«Russland ist ein kranker Staat»
Ölunternehmer Michail Chodorkowski hat zum Abschluss seines Prozesses heftige Kritik gegen die russische Regierung vorgetragen – an einen Freispruch glaubt er nicht.

Der frühere russische Ölunternehmer Michail Chodorkowski hat bei der Gerichtsverhandlung wegen angeblicher Unterschlagung von Millionen Tonnen Öl die Staatsführung scharf kritisiert. In seinem Schlusswort bezeichnete Chodorkowski am Dienstag Russland als «kranken Staat», in dem Bürokraten und Geheimdienste das gesamte öffentliche Leben kontrollierten.

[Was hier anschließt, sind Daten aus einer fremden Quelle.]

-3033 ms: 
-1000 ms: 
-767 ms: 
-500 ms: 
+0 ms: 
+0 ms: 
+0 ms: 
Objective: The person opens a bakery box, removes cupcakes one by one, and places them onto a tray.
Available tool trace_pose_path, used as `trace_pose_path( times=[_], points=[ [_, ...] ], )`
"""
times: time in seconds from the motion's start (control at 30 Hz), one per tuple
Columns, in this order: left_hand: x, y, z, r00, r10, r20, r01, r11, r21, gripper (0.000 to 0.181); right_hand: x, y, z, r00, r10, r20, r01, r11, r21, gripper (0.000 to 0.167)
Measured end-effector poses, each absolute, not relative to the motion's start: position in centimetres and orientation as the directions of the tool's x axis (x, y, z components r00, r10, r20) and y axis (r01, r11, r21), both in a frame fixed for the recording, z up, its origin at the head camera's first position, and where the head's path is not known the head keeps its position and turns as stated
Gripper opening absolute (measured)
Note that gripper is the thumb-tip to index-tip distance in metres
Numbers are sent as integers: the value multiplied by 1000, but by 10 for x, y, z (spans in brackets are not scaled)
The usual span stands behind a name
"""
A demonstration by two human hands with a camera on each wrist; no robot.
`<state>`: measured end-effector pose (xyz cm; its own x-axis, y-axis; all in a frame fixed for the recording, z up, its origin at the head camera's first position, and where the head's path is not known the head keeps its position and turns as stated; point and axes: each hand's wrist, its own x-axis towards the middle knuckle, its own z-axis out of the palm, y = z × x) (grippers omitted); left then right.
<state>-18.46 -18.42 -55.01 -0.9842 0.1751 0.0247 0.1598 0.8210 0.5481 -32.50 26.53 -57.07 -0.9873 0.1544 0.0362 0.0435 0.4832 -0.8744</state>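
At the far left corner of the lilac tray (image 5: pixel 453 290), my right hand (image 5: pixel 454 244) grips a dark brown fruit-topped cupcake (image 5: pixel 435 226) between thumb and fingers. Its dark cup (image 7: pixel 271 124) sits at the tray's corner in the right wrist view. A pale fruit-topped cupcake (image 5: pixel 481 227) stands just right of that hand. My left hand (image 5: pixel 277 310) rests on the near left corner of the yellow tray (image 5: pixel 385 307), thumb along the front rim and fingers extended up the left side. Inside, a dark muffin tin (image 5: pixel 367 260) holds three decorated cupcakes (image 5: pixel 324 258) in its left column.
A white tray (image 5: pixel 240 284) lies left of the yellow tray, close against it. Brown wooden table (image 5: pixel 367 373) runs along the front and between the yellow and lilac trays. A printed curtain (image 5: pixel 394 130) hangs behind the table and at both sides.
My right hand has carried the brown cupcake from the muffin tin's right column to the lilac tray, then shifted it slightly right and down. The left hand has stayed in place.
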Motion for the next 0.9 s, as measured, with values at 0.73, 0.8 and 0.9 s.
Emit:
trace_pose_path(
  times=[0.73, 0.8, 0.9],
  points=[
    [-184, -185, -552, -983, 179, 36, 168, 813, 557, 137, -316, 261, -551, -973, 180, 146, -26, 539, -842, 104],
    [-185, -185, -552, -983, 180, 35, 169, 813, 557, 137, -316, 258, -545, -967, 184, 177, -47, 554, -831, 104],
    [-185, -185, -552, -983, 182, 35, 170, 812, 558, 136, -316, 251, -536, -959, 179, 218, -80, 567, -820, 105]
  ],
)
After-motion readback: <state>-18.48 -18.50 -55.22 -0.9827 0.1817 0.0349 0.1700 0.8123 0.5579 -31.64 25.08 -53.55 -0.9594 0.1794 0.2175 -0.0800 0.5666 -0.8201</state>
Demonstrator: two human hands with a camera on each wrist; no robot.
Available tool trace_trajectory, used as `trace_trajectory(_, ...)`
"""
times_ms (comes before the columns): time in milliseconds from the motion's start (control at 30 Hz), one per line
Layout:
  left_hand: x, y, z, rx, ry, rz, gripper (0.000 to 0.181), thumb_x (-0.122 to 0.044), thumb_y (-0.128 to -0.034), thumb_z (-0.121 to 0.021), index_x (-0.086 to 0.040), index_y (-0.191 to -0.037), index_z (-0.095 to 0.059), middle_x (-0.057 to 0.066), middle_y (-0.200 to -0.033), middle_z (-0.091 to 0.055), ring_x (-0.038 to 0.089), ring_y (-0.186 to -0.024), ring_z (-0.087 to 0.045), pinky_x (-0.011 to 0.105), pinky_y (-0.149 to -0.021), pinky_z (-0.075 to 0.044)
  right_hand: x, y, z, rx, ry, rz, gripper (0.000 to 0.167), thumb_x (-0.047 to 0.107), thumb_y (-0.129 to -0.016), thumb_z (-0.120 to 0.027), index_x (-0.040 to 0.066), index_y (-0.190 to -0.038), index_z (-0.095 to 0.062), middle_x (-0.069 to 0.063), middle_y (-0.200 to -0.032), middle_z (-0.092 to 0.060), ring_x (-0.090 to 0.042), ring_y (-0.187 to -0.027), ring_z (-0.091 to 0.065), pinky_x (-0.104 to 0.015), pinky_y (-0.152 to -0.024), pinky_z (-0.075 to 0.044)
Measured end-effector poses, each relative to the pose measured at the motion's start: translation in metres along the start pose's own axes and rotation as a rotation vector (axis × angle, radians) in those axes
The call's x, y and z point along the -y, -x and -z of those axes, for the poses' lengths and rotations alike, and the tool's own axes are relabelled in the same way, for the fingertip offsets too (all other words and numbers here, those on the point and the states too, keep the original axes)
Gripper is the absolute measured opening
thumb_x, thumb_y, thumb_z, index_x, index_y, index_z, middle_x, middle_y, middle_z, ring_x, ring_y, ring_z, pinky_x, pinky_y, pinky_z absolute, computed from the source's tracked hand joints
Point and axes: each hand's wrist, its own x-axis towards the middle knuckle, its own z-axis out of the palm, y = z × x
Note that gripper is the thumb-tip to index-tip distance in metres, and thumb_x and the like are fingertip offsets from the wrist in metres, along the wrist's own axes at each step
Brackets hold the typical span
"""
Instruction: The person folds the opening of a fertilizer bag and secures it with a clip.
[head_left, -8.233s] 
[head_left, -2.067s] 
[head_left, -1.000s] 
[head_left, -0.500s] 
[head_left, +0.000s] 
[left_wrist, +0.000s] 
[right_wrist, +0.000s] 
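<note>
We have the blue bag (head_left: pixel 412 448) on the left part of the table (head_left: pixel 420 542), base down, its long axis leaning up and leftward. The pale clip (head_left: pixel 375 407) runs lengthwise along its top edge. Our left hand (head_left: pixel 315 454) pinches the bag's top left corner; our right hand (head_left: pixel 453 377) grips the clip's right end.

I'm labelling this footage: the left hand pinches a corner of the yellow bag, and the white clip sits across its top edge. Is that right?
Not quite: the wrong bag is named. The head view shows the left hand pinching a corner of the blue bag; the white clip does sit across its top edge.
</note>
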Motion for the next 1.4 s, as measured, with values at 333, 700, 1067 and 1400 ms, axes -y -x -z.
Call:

Die Verkündung des Urteils soll Mitte Dezember beginnen. «Niemand glaubt an einen Freispruch, aber wir geben die Hoffnung nicht auf», sagte Chodorkowski in seinem Schlusswort in einem Moskauer Bezirksgericht. Der frühere Chef des Ölkonzerns Yukos ergänzte, er wolle nicht in Haft sterben. Indem er aber für seine Überzeugungen eintrete, sei er dazu bereit.
«Ein Staat, der lügt und foltert»
Mit dem Amtsantritt von Präsident Dmitri Medwedew hätten zwar zahlreiche Mitbürger die Hoffnung gehegt, dass sich Russland zu einem modernen Land entwickle und Korruption und Ungerechtigkeit bekämpft würden. «Aber ein Land, in dem die Bürokratie und Menschen in Uniformen hunderttausende Unternehmer in Haft halten, ist ein kranker Staat.» Er schäme sich für «einen Staat, der lügt, foltert, Geiseln nimmt und Angestellte von Jukos ins Gefängnis steckt». Yukos ist Chodorkowskis ehemaliges Unternehmen.
Unter dem Applaus der Besucher im Gerichtssaal richtete Chodorkowski seine letzten Worte an den Staatsanwalt: «Woran glauben Sie? Daran, dass der Chef immer Recht hat? An das Geld? Hier und jetzt wird über das Schicksal jedes einzelnen russischen Bürgers entschieden.» Einige Besucher riefen daraufhin «Freiheit, Freiheit».
Putin will nichts bemerkt haben
Im Zuschauerraum waren auch Chodorkowskis Eltern und der frühere Ministerpräsident Michail Kasjanow, der inzwischen der Opposition in Russland angehört. Er war während des Prozesses als Zeuge der Verteidigung aufgetreten. In dem seit April 2009 laufenden Verfahren wirft die Staatsanwaltschaft dem einstigen Ölmagnaten und seinem früheren Geschäftspartner Platon Lebedew vor, angeblich Millionen Tonnen Öl gestohlen zu haben.
Chodorkowski hatte die Vorwürfe am Montag vor Gericht als «leeres Geschwätz» zurückgewiesen. In einem Interview mit der Zeitung «Nowaja Gaseta» vom Montag sagte der frühere Yukos-Chef, er würde Regierungschef Wladimir Putin gern zu den Vorwürfen befragen. «Ich würde ihn fragen, wie realistisch er es einschätzt, dass er den Verlust von 20 Prozent des geförderten Öls in Russland damals nicht bemerken konnte.»
Kreml will angeblich Freilassung verhindern
Chodorkowski sitzt seit 2003 in Haft und meldet sich seither immer wieder in Beiträgen für russische und westliche Medien kritisch zu Wort. Er war im Mai 2005 gemeinsam mit Lebedew wegen Steuerhinterziehung und Betrugs zu acht Jahren Gefängnis verurteilt worden. Die Strafe läuft im nächsten Jahr ab. Kritiker sehen in dem erneuten Prozess den Versuch der Moskauer Führung, eine Freilassung des Kreml-Kritikers in absehbarer Zeit zu verhindern.
Wegen des Vorwurfs der Unterschlagung von mehr als 200 Millionen Tonnen Öl fordert die Staatsanwaltschaft für Chodorkowski und Lebedew 14 Jahre Lagerhaft. Die Verkündung des Urteils soll am 15. Dezember beginnen, wie Richter Viktor Danilkin am Dienstag mitteilte. Sie könnte sich allerdings über mehrere Tage, wenn nicht sogar Wochen hinziehen, da vermutlich sämtliche Anklagepunkte gegen die beiden Männer noch einmal verlesen werden.